Linda, I have tried the IOD products on Cicero and I wasn't crazy about them. I have tried almost every product out there in the almost 3 years. I know many people love the Coat Handler conditioner, but it doesn't do much for my cotton boy. I have settled on the EQyss products as the Premium shampoo and conditioner seem to keep more moisture in his coat. But, I always finish him with Cure Care conditioner which I have used for years on myself and other pets and it's dirt cheap so I don't have to be stingy with it. I get it at Sally's Beauty Supply and float his coat for the final rinse.


----------



## Tom King (Aug 2, 2006)

LilyMyLove said:


> Tom,
> 
> How long does it take for the dog to completely blow the puppy coat? Lily is 17 months now and blowing coat as we speak. It seems to be cottony and mostly straight with some wavy areas, but nothing I would call curly (compared to the "curly" Havs I've seen, I could be wrong) . I think she looks better air dryed and not completely straight. When she is blown dry, it gets bone straight and she has a somewhat drawn appearance.
> 
> ...


There is no fixed timeline. It seems like it varies with each dog.


----------



## Tom King (Aug 2, 2006)

LuvCicero said:


> Tom, Cicero has a very thick coat but he is straight with just a little wave. After the blowing coat his hair changed, but that could be the belton gene. I remember when Fifth was born and wanted her so badly. Just as I talked DH into letting me contact you is when you posted you were going to keep her. She is a cutie and doesn't look curly in her pics to me. When I think curly, I think of coats like Ann's Scooter, who makes me smile everything I look at his pic. He has the cutest expressions! I love the work you have done on your web page!!


All the pictures on her webpage were before she was a year old. She now has a sable, curly coat. We were really hoping she would keep that red, silky coat, but it wasn't to be. Our first stud dog, Smallhaven Trip to Remember did something similar, so I guess that's where she got it from. We have managed to keep Trip in our pedigree, but have gotten rid of the curly coat.

Thanks for the compliment on the webpage, but there is still a lot of work to do. A lot of the dogs' individual pages are pretty old. I need to put up a Retired dogs page and link to their individual pages, but just haven't gotten around to it.


----------



## waybrook (Sep 13, 2009)

LilyMyLove said:


> How long after you comb it does it matt up? Lily has a cottony coat and she matts in a day. People think she is so soft and fluffy- and she is. Its like a cloud, a very high-maitenence cloud.

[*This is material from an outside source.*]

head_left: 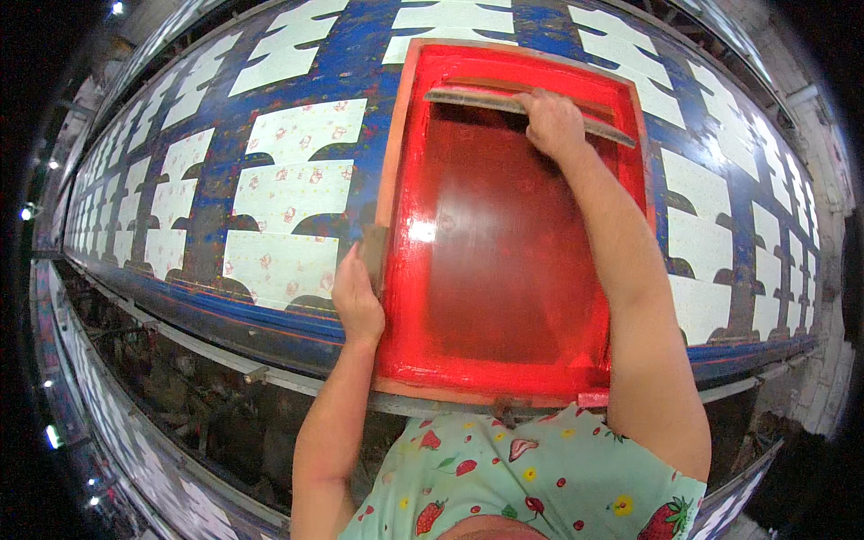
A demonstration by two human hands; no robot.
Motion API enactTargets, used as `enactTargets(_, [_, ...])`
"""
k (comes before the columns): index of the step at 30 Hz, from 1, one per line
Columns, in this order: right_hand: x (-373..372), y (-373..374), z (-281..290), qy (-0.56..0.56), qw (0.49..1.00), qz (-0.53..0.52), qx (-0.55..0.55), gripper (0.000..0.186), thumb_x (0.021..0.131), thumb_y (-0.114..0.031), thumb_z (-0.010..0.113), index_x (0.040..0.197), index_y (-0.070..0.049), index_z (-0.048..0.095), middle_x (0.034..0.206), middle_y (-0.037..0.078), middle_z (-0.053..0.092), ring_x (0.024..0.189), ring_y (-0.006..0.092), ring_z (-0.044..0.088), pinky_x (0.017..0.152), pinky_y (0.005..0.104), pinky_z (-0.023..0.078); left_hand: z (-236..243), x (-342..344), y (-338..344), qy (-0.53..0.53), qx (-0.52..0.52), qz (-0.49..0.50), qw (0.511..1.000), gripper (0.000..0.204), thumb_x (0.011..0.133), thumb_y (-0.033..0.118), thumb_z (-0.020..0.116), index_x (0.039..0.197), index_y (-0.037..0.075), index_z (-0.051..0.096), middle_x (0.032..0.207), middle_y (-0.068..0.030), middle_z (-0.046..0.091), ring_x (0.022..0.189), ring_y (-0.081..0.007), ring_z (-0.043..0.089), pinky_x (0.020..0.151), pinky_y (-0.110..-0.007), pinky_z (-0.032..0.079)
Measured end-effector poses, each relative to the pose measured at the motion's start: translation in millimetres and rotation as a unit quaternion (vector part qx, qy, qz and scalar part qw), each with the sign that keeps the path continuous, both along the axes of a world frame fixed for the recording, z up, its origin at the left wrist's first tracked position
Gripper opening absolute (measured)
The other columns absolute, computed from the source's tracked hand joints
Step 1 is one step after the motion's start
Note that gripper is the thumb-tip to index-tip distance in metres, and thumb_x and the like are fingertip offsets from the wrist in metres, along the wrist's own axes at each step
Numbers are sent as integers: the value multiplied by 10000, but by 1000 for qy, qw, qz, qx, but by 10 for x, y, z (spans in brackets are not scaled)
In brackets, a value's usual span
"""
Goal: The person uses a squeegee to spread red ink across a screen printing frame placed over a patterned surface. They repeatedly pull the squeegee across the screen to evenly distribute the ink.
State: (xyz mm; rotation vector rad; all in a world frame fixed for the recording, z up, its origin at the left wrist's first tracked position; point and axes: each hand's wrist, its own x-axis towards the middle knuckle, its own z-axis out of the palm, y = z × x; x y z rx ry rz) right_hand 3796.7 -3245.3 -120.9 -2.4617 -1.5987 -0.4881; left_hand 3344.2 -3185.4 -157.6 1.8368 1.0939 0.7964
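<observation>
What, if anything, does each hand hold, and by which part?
The right hand holds the long bar near its middle; the left hand is at the brown block, grip unclear.

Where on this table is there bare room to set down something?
The blue table shows bare between the white pieces behind the red frame and those to their left; a second strip parts the two nearest printed rows left of the frame. Crowded: the frame's left side, by the left hand, and inside, where the right hand grips a long bar.

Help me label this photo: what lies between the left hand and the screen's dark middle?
In the head view: a brown block at the left hand, then the frame's rim and red border.
</observation>
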Motion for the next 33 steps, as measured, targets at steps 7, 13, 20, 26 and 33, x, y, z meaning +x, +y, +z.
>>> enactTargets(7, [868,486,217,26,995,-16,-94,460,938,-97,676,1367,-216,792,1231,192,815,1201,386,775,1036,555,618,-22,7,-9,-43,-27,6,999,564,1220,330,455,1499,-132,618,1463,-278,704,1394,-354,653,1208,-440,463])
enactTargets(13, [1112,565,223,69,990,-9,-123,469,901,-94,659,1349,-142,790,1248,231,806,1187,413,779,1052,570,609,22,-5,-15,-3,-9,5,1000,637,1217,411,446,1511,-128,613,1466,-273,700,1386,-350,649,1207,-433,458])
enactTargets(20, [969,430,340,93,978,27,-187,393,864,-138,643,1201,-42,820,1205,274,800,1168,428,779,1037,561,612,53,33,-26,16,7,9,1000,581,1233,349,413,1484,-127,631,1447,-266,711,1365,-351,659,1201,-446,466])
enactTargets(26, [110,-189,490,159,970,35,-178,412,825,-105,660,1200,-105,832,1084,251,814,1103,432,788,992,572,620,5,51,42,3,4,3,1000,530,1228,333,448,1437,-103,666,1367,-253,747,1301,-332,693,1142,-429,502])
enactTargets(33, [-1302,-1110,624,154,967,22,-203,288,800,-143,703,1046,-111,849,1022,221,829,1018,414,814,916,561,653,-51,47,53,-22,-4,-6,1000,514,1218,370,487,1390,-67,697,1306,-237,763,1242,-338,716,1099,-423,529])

Panda is the same way so soft and cottony, and a major pain in the neck grooming wise. She has to be brushed daily unless we keep her in a puppy cut (which we have done this summer and will most likely continue). The cotton coats are beautiful but a LOT of work....


----------



## waybrook (Sep 13, 2009)

Tom - just looked at your new puppies - Clarissa is a doll baby deluxe. Of course, they are all cute as buttons, but she is stunning!


----------



## Kathie (Jul 31, 2008)

Tom, while we're on the subject of coat - I have a question I haven't heard on the forum before. Do some Havs just never get really long hair on their faces? Abby was three in June and has never been cut and although her coat has been very slow-growing, her face is significantly shorter than the rest of her plus a little bit on her head right above her eyes never seems to get longer than about 1 1/2 inches. The rest of her head hair is long. I'd appreciate any input you can share.


----------